An institution that unchecks the box relating to Subpart B may be able to allow non-federally funded behavioral research with pregnant women, but extending the Common Rule would eliminate that option, she says.
• Speers says unchecking the boxes can allow institutions to write more appropriate consent forms, by eliminating unnecessary language that doesn't apply to non-clinical studies.
"So in behavioral and social science research, where it might not make sense, for example, to talk about loss of benefits because there are no benefits to lose, you wouldn't have to include that statement."
• For surveys of children, the regulations make it difficult to waive parental permission. Speers uses the hypothetical example of a non-federally funded survey of gay teenagers. "Especially if we're talking about 16- and 17-year-olds, it's not necessarily in the children's best interest — and could put them at risk — to get parental permission."
Unchecking the boxes also gives institutions more leeway in their reporting requirements to federal agencies, says Moira Keane, MA, CIP, director of the University of Minnesota's Research Subjects Protection Program in Minneapolis. As an example, she points to a student researcher who might have an incident or compliance problem with a study.
"If it were federally funded, we would have a reporting obligation to the federal agency," Keane says. "When we have unchecked our box, we have reporting obligations internally, based on our own policies, but we would not have to report to the federal agency.

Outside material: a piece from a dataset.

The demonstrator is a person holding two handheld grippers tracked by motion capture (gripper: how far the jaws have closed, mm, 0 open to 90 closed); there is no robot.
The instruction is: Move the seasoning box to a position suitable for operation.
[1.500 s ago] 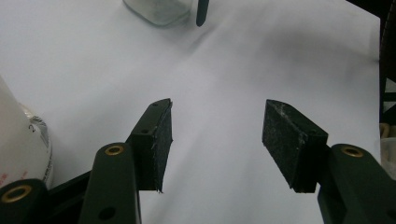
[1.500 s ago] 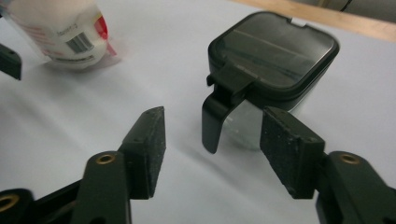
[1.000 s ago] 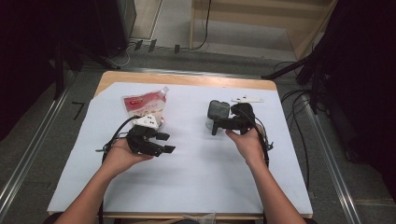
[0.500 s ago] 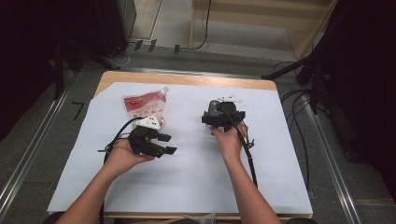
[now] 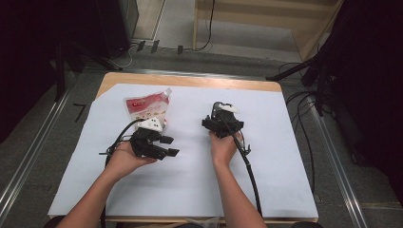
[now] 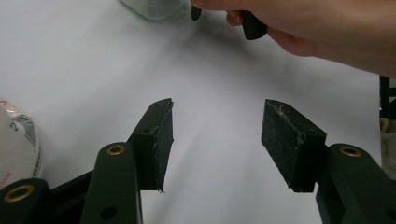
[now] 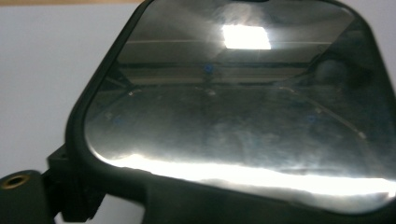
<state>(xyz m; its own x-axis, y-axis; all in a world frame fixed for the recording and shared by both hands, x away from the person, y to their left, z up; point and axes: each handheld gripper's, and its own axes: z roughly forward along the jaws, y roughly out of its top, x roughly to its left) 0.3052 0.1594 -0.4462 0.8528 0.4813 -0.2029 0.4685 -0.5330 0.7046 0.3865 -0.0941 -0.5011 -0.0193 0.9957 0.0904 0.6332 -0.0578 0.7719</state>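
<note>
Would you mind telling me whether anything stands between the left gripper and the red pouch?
Nothing visible does; the red pouch lies right beside the left gripper, whose open jaws point past it.

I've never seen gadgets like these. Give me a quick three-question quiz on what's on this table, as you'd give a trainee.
1. Multiple choice: what is between the fingers of the left gripper? A) a pouch B) nothing C) a cable
2. True or false: the red-and-white pouch lies on the white sheet, on the left gripper's side of the table.
3. Which gripper's own camera has a dark glossy thing close in front of it?

Key: 1 B, the fingers stand apart over bare sheet. 2 True. 3 The right gripper.
</note>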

"And we see that as a significant advantage on our part, to work collaboratively with our researchers, keep them in compliance, but not jeopardize their future opportunities by creating a spotlight on their minor infractions."
Speers says the flexibility that institutions have been employing doesn't lead to two tiers of protection for subjects in federally funded and non-federally funded studies.

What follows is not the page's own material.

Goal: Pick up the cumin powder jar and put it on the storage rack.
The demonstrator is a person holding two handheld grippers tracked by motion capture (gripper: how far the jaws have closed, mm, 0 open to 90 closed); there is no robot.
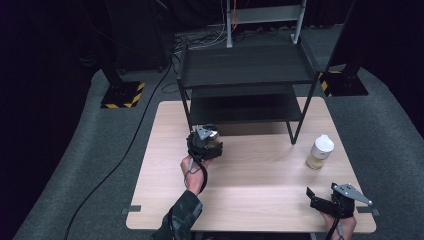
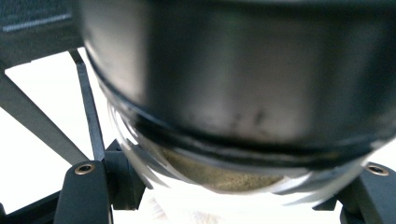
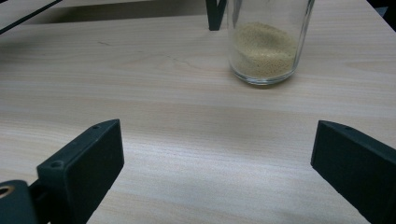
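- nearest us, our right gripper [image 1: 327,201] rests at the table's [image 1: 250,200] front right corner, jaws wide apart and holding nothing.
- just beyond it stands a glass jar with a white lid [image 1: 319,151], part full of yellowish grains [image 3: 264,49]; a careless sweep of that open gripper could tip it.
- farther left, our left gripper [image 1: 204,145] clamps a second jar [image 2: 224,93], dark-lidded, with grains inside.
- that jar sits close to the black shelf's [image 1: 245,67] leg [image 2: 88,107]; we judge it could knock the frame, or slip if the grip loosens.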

"Unfortunately when we talk about unchecking the boxes, it's described in terms of not having to meet certain reporting requirements and not having to apply the regulations," she says. "But that doesn't mean a lessening or lowering of the protections for human subjects. It can mean just the opposite."
Rose says she would like to see HHS consider some of the innovations created by flexibility initiatives such as USC's incorporated in the final revision.
"A middle ground would be really wonderful to take advantage of the creativity of these various institutions, but to expand what they're capable of doing," she says. "That would be a wonderful contribution, to do it through a regulation."